What is expected> From the data below, retype exactly the lines starting with the one that contains "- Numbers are" and ending with the one that contains "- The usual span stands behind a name", both included.

Recorded data>
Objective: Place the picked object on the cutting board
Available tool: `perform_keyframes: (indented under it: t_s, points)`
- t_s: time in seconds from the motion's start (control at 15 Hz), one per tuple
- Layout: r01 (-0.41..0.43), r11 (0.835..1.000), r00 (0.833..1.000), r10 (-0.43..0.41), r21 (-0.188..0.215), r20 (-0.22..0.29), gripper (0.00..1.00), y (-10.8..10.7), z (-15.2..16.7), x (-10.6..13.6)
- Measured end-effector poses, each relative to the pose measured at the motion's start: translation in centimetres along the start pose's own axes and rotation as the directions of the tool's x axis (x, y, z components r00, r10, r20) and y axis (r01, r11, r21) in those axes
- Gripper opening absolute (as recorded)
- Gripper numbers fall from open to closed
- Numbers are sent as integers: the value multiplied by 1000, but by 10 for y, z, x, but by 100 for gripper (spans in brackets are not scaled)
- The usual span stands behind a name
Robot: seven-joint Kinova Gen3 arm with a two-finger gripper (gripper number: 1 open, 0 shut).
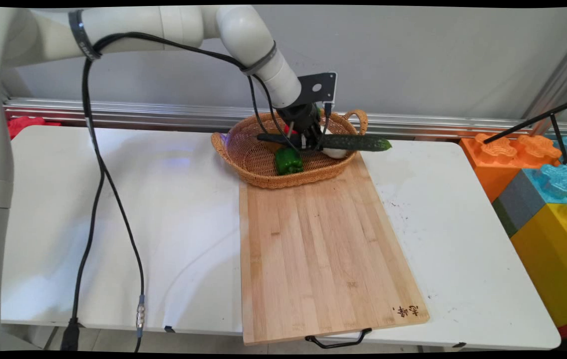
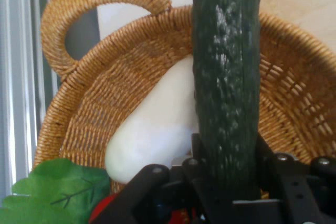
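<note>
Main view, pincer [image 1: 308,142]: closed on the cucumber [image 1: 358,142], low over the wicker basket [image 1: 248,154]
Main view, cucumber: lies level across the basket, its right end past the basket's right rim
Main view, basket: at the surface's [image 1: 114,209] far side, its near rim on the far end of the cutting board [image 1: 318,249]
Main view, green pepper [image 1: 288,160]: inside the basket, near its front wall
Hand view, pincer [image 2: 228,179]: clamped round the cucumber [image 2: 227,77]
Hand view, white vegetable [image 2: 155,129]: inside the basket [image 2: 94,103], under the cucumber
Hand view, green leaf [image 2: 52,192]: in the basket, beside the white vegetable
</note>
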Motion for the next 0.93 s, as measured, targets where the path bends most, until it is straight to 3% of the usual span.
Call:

Your solution>
- Numbers are sent as integers: the value multiplied by 1000, but by 10 for y, z, x, but by 100 for gripper (spans in brackets are not scaled)
- The usual span stands behind a name

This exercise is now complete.